§ What you have to do
An exact copy of all the data is the expected answer.

### Given material ###

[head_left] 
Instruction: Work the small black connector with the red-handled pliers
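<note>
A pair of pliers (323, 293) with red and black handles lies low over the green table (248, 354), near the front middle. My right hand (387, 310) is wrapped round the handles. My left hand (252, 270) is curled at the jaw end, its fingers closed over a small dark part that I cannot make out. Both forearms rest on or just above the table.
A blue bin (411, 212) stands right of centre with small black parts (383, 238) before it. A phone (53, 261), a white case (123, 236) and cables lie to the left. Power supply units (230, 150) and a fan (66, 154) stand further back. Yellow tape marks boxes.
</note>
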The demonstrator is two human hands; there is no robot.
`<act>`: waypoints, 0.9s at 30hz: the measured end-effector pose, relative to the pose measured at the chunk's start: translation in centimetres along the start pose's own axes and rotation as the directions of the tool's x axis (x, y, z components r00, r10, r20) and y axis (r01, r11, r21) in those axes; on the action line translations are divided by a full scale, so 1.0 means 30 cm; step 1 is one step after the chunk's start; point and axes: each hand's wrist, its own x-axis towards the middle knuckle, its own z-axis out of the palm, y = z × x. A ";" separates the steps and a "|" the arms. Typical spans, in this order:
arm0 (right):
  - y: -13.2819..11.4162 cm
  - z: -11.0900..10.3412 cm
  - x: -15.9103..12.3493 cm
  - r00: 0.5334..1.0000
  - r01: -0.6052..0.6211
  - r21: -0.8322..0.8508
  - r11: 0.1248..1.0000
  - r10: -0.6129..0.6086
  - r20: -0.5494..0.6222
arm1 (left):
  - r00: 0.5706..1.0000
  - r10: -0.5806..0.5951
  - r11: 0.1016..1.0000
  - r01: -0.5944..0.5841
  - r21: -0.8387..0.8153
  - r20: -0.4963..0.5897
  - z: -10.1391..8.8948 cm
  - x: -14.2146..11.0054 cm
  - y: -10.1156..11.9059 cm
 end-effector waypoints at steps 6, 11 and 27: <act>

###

§ Output of the exercise
[head_left] 
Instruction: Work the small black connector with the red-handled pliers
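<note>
A pair of pliers (323, 293) with red and black handles lies low over the green table (248, 354), near the front middle. My right hand (387, 310) is wrapped round the handles. My left hand (252, 270) is curled at the jaw end, its fingers closed over a small dark part that I cannot make out. Both forearms rest on or just above the table.
A blue bin (411, 212) stands right of centre with small black parts (383, 238) before it. A phone (53, 261), a white case (123, 236) and cables lie to the left. Power supply units (230, 150) and a fan (66, 154) stand further back. Yellow tape marks boxes.
</note>
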The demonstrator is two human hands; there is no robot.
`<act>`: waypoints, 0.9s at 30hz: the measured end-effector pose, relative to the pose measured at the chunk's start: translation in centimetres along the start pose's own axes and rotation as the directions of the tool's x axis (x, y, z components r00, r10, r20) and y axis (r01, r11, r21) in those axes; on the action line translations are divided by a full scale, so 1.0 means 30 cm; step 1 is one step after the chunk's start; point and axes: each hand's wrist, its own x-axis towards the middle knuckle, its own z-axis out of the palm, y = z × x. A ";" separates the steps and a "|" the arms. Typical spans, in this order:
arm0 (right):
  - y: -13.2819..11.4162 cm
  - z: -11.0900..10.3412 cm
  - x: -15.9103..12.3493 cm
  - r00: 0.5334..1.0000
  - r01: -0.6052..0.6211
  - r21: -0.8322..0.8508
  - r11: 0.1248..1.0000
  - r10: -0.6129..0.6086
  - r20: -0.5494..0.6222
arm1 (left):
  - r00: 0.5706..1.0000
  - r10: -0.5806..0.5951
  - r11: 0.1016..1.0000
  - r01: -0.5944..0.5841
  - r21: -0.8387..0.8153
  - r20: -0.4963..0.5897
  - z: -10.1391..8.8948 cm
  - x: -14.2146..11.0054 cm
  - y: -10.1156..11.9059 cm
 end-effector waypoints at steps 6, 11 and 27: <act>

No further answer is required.